What are the Effects?

As part of his Executive Order 14067, issued on March 9, 2022, President Biden signed an executive order that outlines specific measures to ensure the responsible development of digital assets in keeping with climate change objectives and for the benefit of all Americans. According to Executive Order 14067, this report provides the results of the assessment.

It was stated in the report that between 2018 and 2022, the global crypto-asset economy is expected to grow at an exponential rate, with estimates of annualized electricity usage doubling to quadrupling in that period. The published estimates in August 2022 indicate that crypto-assets will consume between 120 and 240 billion kilowatt-hours of electricity per year, a level that is greater than the total annual electricity consumption in a significant number of countries, including Argentina, Australia, and many others.
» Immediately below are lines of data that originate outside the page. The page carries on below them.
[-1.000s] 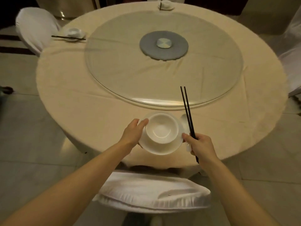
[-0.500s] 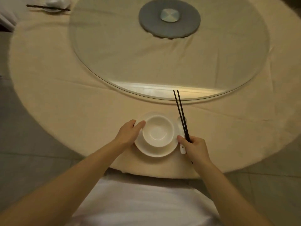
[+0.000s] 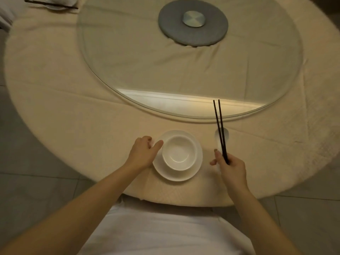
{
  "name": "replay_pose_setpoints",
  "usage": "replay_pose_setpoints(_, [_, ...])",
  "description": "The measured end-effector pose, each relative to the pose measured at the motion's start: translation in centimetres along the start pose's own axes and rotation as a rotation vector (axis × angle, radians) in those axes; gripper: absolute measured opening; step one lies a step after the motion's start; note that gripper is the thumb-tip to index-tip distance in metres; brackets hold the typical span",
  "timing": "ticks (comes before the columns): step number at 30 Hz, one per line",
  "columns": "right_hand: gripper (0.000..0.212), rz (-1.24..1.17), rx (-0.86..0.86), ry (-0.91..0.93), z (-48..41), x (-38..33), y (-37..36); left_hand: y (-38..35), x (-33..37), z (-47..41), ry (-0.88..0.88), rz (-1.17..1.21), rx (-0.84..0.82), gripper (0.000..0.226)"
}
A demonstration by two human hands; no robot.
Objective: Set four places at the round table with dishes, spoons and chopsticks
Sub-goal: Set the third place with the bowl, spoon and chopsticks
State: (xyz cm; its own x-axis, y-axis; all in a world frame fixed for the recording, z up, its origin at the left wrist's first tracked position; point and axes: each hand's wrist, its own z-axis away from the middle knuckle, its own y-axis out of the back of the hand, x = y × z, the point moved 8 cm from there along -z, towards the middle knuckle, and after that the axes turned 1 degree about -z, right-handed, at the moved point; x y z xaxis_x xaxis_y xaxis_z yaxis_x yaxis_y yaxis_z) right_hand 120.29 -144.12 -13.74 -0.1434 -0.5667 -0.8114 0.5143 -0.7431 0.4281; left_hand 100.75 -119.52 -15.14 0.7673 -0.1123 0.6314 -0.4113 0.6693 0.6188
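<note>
A white bowl (image 3: 179,153) stands on a white plate (image 3: 191,174) near the front edge of the round table (image 3: 73,126). My left hand (image 3: 143,153) rests at the plate's left rim, thumb touching the bowl and fingers curled. To the right of the plate, my right hand (image 3: 230,166) grips a pair of black chopsticks (image 3: 219,124) that point away from me. A white spoon (image 3: 221,134) lies under the chopsticks with its bowl end away from me; its handle runs toward my right hand. Whether the hand holds the spoon too is unclear.
A large glass turntable (image 3: 128,57) with a grey hub (image 3: 193,23) fills the table's middle. Another place setting with black chopsticks (image 3: 51,4) sits at the far left. A white chair cover (image 3: 165,229) lies just below the table's front edge.
My right hand has moved to the right, away from the plate, taking the chopsticks and spoon with it. The view has come closer to the table. My left hand stays at the plate.
</note>
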Motion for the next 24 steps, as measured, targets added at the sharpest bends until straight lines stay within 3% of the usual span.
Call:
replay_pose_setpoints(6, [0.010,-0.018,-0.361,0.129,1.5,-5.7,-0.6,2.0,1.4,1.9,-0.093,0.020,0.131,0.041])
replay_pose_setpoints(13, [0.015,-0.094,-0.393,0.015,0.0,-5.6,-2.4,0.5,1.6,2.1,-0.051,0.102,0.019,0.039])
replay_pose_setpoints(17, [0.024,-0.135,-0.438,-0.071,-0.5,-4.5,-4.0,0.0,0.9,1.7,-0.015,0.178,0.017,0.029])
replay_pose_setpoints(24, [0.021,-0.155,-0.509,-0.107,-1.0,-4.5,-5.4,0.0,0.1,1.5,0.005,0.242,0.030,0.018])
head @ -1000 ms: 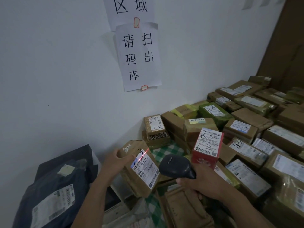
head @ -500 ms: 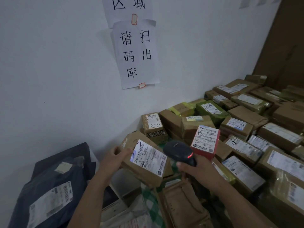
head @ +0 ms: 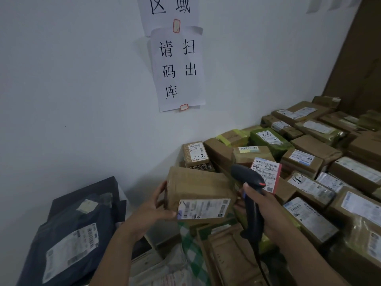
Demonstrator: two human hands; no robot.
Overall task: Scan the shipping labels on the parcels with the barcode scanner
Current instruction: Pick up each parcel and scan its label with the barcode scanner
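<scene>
Box: the box (head: 198,188), frame centre, has its label (head: 204,208) facing the camera.
Left hand: the left hand (head: 152,211) grips its left end.
Right hand: the right hand (head: 266,211) grasps the scanner (head: 250,195), touching the box's right end.

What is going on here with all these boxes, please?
A person is working through a heap of parcels beside a white wall. The left hand grips a brown parcel lifted above the heap, its shipping label turned toward the camera. The right hand holds a black barcode scanner upright, just right of that parcel. No red scan line shows on the label at this moment. Dark mailer bags lie at the left.
</scene>
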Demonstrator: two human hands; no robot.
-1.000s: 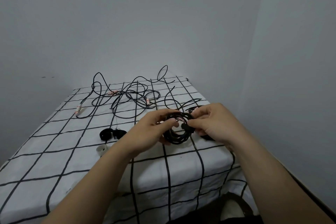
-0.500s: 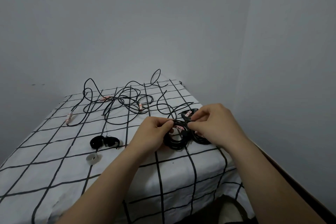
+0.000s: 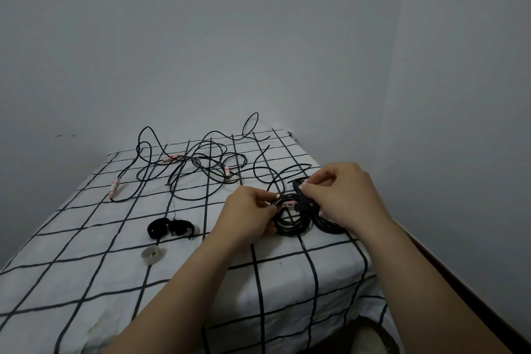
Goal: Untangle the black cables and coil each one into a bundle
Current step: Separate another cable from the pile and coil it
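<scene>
Shifted slightly since half a second ago: right hand lifted a touch, left hand lower on the coiled cable. Left fingers pinched on the coil's near-left rim; right fingers pinched on its far-right loop. Resting on the checked desk. Beyond both hands, loose tangled cables. Left of the left fingers, black straps and a white strap.

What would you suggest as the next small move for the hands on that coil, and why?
Probably tuck the loose end through the coiled cable to secure it: the left hand pinches its rim, the right hand holds the end, and the tangled cables wait behind.
</scene>
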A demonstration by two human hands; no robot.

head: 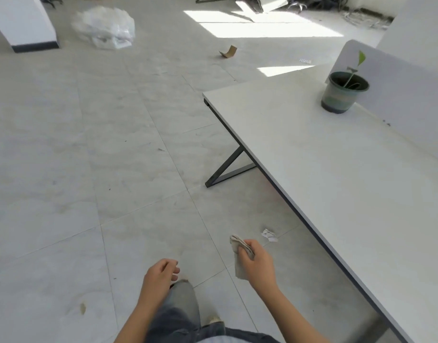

The amount of electricity you save by using a data center is equivalent to 0.4% to 0.9% of the total electricity you use on an annual basis and is comparable with the annual electricity you save by using a conventional data center.

According to the report, miners have made significant contributions to the industry through innovations. As part of the article, the author discussed how flared, and vented methane is beneficial to the climate since it is used in mining.

There was also a call for the mining industry to provide better data on its use of clean energy, and the report suggested that miners could build zero-carbon energy capacity that produces more electricity than their crypto-mining facility needs or will be required to do so as a condition of their employment.

Additionally, the report mentions that blockchain is being used to enable California’s Flex Alert system, which is one emerging use of blockchain technology in energy management. It is designed to enable grid operators to push out requests for energy conservation during a grid outage, to interact securely with the customers to collect their participation rates, and to understand the participation rates while ensuring that customer confidentiality is maintained.

In conclusion, the paper concludes that it is possible to utilize blockchain and distributed ledger technologies to facilitate the development of energy and environmental markets, particularly carbon markets, distributed energy resource coordination, and general supply chain management.